Two good posts today, with divergent takes on urban experience:
1. Colorlines discusses ground-up initiatives in urban agriculture – this time, coming from immigrant communities and people of color. The foodie movement is easy enough to dismiss as the purview of rich white people, but doing so overlooks both the movement’s goal (inclusive food justice) as well as many of its active participants. Sure, Michael Pollan might be the figurehead, but solutions on the ground are coming from people of all different backgrounds, income levels, and colors. Writing off an entire movement based on some white people at the top erases the contributions of many of these intelligent, committed activists around the country and the world.
2. Grist rants about the suburbs again! Well, specifically, an article on Grist points out the long-term financial unsustainability of constant suburban growth. The whole thing is worth a read, but the crux of it is in this line: “Our problem was not, and is not, a lack of growth. Our problem is 60 years of unproductive growth – growth that has buried us in financial liabilities." Indeed, I’m hardly the first person to wonder after the ludicrous accounting that holds GDP above all else – an accounting that showed Hurricane Katrina, for example, as a net economic positive, because of the money spent on rescue, emergency services, and rebuilding.
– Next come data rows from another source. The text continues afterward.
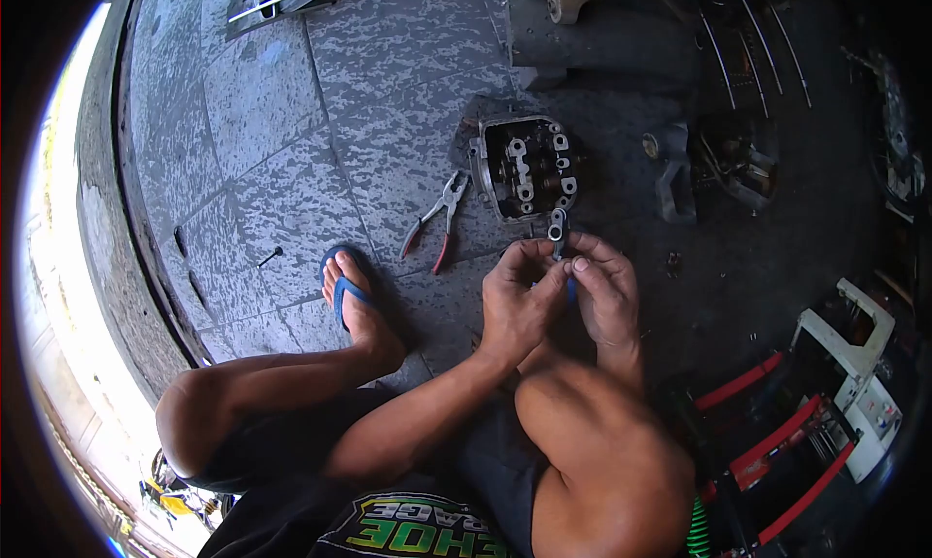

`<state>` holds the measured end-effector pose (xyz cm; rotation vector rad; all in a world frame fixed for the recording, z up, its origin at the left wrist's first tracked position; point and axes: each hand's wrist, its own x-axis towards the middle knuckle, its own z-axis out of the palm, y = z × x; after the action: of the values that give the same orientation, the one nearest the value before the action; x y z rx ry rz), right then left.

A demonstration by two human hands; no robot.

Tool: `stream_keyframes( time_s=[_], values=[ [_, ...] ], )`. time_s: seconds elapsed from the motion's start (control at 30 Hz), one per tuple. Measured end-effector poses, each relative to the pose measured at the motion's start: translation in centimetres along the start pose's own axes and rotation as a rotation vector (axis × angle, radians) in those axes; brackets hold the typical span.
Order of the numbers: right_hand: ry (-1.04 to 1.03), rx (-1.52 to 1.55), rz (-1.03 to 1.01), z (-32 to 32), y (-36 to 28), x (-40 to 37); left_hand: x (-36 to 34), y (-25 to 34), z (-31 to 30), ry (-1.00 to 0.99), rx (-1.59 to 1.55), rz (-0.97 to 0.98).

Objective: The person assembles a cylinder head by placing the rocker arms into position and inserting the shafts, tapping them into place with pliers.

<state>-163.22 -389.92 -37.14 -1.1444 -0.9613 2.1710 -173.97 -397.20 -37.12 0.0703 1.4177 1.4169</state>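
Note:
Both my hands meet just in front of a cylinder head [482,179], an open metal casing with round posts inside. My left hand [522,291] is closed, its thumb and fingertips pinched on the lower end of a small metal engine part [556,230] with round holes. From the other side my right hand [607,286] pinches the same part, thumb uppermost. The part stands up from my fingertips, close to the casing's near edge; its lower end is hidden by my fingers. Pliers with red handles [442,218] lie to the left of the casing, jaws spread.
A bolt [277,253] lies on the tiled floor [282,101] near my sandalled foot [348,291]. Dark engine parts [670,169] and thin metal rods [757,63] are at the right and back. Red and white frame pieces [777,441] stand at the lower right.

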Motion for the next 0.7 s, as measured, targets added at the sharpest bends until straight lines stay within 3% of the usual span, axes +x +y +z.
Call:
stream_keyframes(
  time_s=[0.47, 0.57, 0.7],
  values=[
    [0.057, 0.070, -0.055, -0.7, 1.4, -0.9, -1.0, -0.1, -0.3, -0.017, 0.269, 0.052],
    [-0.025, 0.025, -0.083, -1.1, 1.4, -0.8, -1.2, 0.0, -0.3, -0.025, 0.368, 0.114],
    [0.002, 0.032, 0.013, 0.3, 0.3, -0.8, -1.1, -0.1, -0.4, 0.000, 0.403, 0.126]
  ],
)
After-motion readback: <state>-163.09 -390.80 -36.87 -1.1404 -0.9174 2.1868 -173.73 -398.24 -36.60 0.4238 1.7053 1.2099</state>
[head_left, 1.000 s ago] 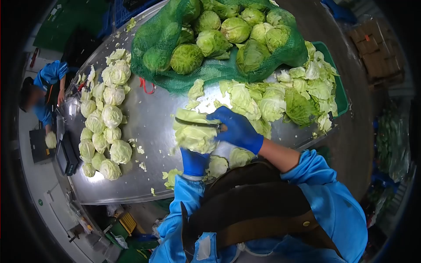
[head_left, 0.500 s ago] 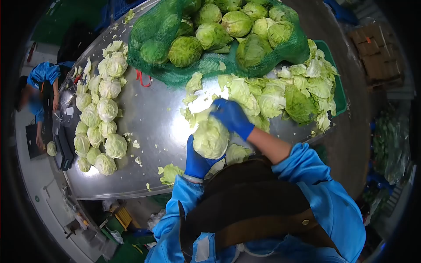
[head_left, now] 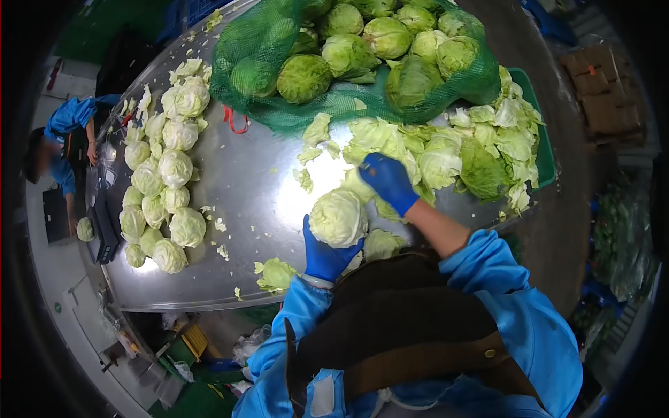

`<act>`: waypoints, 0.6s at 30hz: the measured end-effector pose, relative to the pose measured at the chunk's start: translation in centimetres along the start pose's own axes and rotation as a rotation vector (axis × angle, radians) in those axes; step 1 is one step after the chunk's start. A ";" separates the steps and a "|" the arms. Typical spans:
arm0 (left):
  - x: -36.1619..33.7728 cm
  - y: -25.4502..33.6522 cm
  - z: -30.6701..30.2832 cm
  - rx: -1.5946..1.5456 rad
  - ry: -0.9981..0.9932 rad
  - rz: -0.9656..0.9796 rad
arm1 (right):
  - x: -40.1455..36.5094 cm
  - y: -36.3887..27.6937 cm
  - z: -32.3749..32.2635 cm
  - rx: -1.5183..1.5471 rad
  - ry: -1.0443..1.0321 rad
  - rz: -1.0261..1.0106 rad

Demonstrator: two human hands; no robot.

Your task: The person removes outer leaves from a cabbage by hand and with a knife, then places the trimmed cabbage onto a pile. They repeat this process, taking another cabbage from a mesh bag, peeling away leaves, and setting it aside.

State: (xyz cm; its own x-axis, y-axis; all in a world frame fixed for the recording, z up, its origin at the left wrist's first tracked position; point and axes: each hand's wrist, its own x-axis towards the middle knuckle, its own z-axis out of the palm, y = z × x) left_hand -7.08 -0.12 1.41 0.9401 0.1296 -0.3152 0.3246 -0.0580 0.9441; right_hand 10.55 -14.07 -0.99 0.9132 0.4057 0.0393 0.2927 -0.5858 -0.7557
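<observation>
Metal tabletop [head_left: 254, 182] below, left grip [head_left: 325, 256] cups the cabbage [head_left: 339, 218] from nearside, right grip [head_left: 387, 182] closure unclear.

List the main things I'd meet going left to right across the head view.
Black device → lined-up pale cabbages → red cord → held cabbage → gloved right hand → green crate → brown cardboard.
</observation>
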 end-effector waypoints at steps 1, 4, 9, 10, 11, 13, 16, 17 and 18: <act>-0.2 0.3 0.1 0.074 0.031 0.018 | 0.5 2.4 -0.3 -0.029 0.027 0.052; 0.9 -0.8 -0.8 0.665 0.033 0.211 | -0.1 3.5 -2.9 -0.141 -0.033 0.066; 1.3 0.8 -0.7 0.571 -0.071 0.235 | -4.0 -3.9 -1.4 0.226 -0.405 0.045; 1.5 1.6 -1.1 0.637 -0.172 0.274 | -4.4 -4.0 -0.5 0.248 -0.413 0.027; 1.1 1.1 -1.1 0.370 -0.023 0.119 | -4.5 -3.1 0.5 0.257 -0.391 0.058; 0.7 -0.9 -1.1 -0.169 0.275 -0.165 | -3.4 -1.0 2.0 0.273 -0.340 0.106; 0.1 -1.7 -1.2 -0.311 0.528 -0.195 | -1.6 -1.3 0.3 0.294 -0.411 0.221; 1.0 -1.2 -1.4 0.084 0.492 0.071 | -1.3 -0.9 0.4 0.296 -0.370 0.171; 1.9 -0.4 -1.4 0.471 0.440 0.334 | -1.2 -0.9 0.1 0.288 -0.362 0.118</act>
State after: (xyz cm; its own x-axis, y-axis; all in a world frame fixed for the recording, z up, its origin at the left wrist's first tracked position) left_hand -5.52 1.50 0.56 0.9000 0.4112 0.1445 0.1310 -0.5713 0.8102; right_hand 9.16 -13.92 -0.39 0.7630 0.5964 -0.2491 0.0557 -0.4447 -0.8939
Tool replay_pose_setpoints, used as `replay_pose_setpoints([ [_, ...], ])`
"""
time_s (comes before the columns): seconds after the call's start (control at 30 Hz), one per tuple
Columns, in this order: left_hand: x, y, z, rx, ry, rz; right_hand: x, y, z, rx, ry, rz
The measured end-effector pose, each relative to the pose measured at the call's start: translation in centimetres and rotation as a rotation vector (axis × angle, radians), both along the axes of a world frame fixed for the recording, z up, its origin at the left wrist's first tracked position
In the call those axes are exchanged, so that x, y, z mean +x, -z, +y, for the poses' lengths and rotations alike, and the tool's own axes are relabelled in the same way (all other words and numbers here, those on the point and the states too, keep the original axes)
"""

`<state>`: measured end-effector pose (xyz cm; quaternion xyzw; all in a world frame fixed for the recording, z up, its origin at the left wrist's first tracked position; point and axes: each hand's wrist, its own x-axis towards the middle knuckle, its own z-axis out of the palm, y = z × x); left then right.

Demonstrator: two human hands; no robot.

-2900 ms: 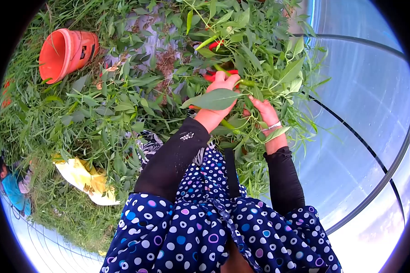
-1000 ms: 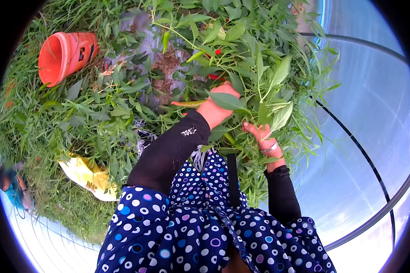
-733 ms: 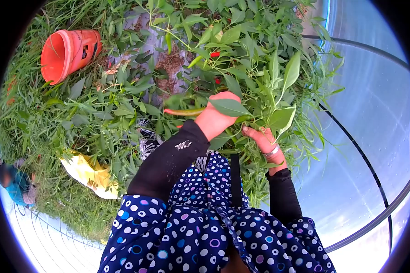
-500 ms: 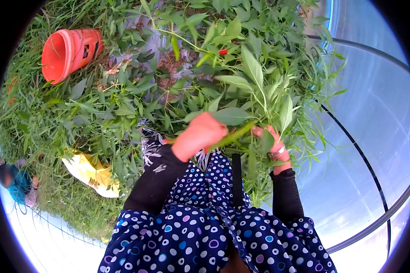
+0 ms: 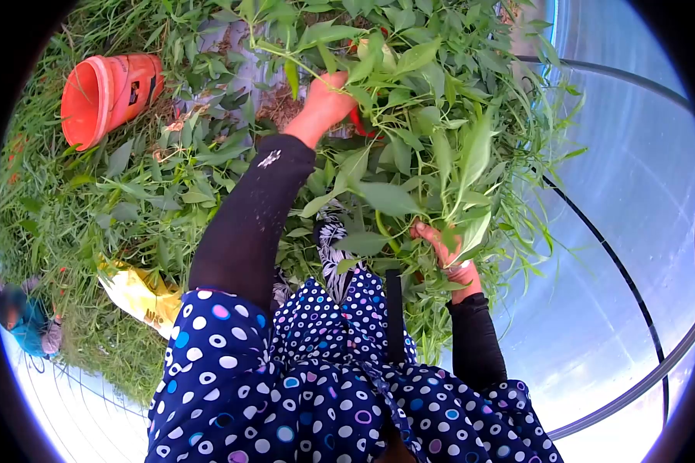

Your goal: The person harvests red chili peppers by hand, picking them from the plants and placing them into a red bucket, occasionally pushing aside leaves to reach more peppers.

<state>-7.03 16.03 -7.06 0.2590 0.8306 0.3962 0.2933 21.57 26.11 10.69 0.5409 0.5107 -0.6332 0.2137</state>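
Observation:
My left hand point(image 5: 326, 106) reaches up among the pepper plant leaves, its fingers closed and partly hidden by foliage. A red chili pepper point(image 5: 357, 122) shows right against its lower side, seemingly in its grip. Just left of that hand hangs a green chili pepper point(image 5: 292, 77) from a thin stem. Lower and to the right, my right hand point(image 5: 444, 251) is closed around a leafy pepper branch point(image 5: 459, 204), with leaves covering some of the fingers. Beside it a curved green chili pepper point(image 5: 386, 231) shows between leaves.
An orange-red bucket point(image 5: 123, 89) lies on its side in the grass at upper left. A yellow and white sack point(image 5: 143, 297) lies below it. Another person point(image 5: 31, 316) is at far left. Plastic sheeting point(image 5: 594, 231) with dark pipes runs along the right.
My left hand has moved from near my body up and forward into the plant. My right hand stays around the branch, slightly lower and to the left. The view has shifted slightly.

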Motion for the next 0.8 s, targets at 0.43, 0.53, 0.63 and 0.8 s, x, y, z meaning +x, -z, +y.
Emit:
replay_pose_setpoints([
  [0.43, 3.0, -1.6, 2.0, 0.175, 0.347, 0.122, 0.4, 0.6, 0.5, -0.125, 0.014, -0.025],
  [0.53, 3.8, -3.9, 2.1, -0.005, 0.354, 0.162, 0.3, 0.6, 0.7, -0.126, 0.048, 0.027],
  [0.63, 4.9, -4.9, 2.2, -0.041, 0.207, 0.275, 1.5, 1.8, 1.4, -0.075, -0.107, -0.041],
  [0.8, 6.8, -3.3, 1.7, -0.185, 0.255, 0.224, 3.5, 2.9, 1.1, 0.044, -0.216, 0.048],
])
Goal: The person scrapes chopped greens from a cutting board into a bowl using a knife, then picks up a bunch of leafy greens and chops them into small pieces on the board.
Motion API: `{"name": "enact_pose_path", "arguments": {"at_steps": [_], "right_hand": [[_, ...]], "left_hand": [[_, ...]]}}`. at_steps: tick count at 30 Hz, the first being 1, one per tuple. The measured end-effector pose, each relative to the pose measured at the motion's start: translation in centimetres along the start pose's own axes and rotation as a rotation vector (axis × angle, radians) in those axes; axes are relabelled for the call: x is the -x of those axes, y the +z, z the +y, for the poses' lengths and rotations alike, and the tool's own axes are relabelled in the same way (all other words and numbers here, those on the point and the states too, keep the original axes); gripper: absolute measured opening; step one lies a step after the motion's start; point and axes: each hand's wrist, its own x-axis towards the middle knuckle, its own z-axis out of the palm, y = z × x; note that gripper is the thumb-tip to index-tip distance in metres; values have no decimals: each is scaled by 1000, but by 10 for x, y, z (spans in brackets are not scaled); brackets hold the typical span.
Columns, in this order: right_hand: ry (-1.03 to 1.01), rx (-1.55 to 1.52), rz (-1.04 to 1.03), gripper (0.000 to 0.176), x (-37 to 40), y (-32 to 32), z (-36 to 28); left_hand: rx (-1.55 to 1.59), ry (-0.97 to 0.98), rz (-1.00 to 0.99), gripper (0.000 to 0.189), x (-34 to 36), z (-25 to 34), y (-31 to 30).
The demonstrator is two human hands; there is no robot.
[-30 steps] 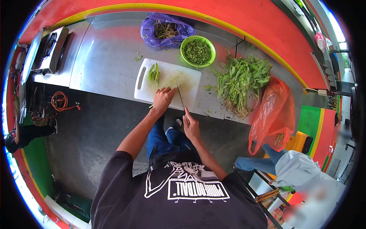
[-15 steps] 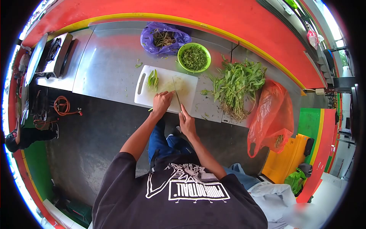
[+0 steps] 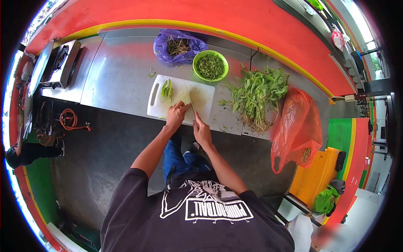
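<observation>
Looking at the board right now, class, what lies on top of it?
Leafy pieces lie near the handle slot of the board. The left hand covers whatever is beneath it.

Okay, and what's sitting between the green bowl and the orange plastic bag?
A pile of leafy greens lies on the metal counter between the green bowl and the orange plastic bag, as the head view shows.

White cutting board (image 3: 162, 110), lime-green bowl (image 3: 226, 70), sheer orange bag (image 3: 294, 122)
</observation>
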Motion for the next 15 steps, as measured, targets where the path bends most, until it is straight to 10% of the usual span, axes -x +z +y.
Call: {"name": "enact_pose_path", "arguments": {"at_steps": [15], "right_hand": [[11, -54, 11, 46, 36, -7, 4]], "left_hand": [[101, -48, 64, 22, -2, 2, 0]]}}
When the greatness of the American economy is discussed, GDP is the number that’s referenced (or sometimes productivity, which is also deeply problematic), but what GDP represents is just that Americans are really, really good at spending a lot of money – whether it’s money that’s worth spending, or money that might be better spent elsewhere, or even money that we actually, you know, have, is absent from the conversation.